Your objective: Across the entries below, tally every line that holds the word "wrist". Give only the tally.

- - -

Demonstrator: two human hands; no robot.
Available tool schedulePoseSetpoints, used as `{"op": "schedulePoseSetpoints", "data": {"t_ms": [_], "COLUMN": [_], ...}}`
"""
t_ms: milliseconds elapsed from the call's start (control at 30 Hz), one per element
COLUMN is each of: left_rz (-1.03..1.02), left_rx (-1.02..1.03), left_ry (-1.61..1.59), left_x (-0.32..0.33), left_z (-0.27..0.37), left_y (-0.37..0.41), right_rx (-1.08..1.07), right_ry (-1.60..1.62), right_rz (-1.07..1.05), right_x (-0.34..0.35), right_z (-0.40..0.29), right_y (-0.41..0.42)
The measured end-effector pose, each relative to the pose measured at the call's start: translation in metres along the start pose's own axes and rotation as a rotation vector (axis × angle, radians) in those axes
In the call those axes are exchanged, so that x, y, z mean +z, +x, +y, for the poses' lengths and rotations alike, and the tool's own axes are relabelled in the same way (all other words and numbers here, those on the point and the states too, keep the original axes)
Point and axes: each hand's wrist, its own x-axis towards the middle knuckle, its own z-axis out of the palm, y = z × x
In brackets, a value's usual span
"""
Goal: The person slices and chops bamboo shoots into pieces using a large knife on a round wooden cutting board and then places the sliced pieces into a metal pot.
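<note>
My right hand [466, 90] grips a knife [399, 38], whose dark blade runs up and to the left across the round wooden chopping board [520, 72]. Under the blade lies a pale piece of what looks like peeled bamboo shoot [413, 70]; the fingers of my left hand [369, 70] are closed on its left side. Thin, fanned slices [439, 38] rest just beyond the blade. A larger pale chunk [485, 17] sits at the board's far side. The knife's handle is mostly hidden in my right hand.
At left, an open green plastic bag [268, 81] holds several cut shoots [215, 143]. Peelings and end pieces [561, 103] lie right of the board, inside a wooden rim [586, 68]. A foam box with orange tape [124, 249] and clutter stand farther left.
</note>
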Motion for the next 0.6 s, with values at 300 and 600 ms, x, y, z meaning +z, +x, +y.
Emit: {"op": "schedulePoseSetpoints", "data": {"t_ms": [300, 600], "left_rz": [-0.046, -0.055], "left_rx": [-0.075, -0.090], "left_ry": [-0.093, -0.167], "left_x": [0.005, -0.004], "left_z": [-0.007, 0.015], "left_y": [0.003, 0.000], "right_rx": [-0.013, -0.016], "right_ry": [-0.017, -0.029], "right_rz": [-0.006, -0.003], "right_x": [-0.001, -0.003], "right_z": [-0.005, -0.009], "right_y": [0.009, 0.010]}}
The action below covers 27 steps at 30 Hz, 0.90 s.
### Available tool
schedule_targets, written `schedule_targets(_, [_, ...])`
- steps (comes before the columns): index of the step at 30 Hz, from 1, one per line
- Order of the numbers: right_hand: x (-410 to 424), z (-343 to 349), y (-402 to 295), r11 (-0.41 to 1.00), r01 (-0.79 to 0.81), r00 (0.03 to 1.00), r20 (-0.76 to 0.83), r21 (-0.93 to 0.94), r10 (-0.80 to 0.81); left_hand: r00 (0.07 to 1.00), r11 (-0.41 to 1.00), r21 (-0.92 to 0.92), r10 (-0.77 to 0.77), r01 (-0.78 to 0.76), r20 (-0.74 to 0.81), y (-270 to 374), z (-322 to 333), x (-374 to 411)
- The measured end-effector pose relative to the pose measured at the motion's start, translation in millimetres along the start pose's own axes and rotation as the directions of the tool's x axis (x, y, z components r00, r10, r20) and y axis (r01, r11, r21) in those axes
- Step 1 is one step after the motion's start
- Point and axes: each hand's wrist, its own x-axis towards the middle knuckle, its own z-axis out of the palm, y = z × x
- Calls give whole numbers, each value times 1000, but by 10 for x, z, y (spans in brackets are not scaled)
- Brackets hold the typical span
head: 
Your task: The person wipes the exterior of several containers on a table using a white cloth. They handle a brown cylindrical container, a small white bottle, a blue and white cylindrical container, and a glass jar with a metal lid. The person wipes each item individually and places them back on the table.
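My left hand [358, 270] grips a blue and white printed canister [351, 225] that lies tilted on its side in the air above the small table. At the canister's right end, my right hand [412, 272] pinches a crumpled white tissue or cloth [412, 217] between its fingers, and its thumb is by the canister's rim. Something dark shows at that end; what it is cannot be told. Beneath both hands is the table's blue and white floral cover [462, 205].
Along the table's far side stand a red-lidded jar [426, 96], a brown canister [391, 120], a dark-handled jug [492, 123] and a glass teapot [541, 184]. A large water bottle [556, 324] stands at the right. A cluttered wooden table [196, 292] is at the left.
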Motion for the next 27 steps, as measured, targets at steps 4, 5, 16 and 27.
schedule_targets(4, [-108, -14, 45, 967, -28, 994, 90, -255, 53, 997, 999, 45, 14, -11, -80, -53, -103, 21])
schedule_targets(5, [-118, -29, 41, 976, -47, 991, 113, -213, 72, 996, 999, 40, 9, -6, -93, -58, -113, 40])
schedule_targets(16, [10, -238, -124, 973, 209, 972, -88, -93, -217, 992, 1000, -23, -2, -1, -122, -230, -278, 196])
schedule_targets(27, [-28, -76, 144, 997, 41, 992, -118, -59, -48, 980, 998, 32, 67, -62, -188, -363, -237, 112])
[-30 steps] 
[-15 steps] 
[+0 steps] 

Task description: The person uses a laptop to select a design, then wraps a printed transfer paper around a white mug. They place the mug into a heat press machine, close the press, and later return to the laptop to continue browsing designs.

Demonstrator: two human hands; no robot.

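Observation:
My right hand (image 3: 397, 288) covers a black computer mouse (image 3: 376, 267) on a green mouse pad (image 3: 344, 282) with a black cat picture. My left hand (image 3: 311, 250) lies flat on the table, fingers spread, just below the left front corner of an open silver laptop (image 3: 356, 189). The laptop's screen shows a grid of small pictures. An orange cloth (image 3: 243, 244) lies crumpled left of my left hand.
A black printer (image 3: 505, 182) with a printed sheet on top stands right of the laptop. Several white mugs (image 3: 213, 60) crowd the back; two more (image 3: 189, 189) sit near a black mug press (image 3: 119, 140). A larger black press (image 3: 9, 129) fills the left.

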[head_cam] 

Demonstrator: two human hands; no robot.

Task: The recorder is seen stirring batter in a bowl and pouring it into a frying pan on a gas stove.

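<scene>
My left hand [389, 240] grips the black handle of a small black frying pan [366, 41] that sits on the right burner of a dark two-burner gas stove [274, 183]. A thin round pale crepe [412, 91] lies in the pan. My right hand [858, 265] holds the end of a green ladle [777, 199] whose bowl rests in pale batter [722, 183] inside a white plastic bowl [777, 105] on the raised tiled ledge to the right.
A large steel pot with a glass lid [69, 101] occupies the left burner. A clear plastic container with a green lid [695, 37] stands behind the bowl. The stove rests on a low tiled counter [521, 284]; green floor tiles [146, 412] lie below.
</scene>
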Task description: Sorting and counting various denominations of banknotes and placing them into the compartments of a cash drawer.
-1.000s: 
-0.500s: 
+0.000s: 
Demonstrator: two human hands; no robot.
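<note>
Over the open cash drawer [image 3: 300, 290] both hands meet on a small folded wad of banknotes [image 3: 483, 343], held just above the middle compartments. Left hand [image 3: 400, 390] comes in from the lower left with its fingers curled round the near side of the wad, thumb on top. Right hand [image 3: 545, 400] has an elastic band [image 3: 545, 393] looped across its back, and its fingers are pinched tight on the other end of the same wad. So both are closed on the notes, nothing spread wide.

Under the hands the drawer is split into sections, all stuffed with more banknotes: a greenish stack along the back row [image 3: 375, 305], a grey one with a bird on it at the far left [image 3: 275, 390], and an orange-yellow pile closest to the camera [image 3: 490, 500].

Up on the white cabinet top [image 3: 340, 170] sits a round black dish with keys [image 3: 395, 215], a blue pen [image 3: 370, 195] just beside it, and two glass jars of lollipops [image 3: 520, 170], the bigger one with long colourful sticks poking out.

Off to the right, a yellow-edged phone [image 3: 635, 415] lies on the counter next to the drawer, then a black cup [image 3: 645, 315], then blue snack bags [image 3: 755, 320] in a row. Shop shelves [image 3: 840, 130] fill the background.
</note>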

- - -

Your response: 2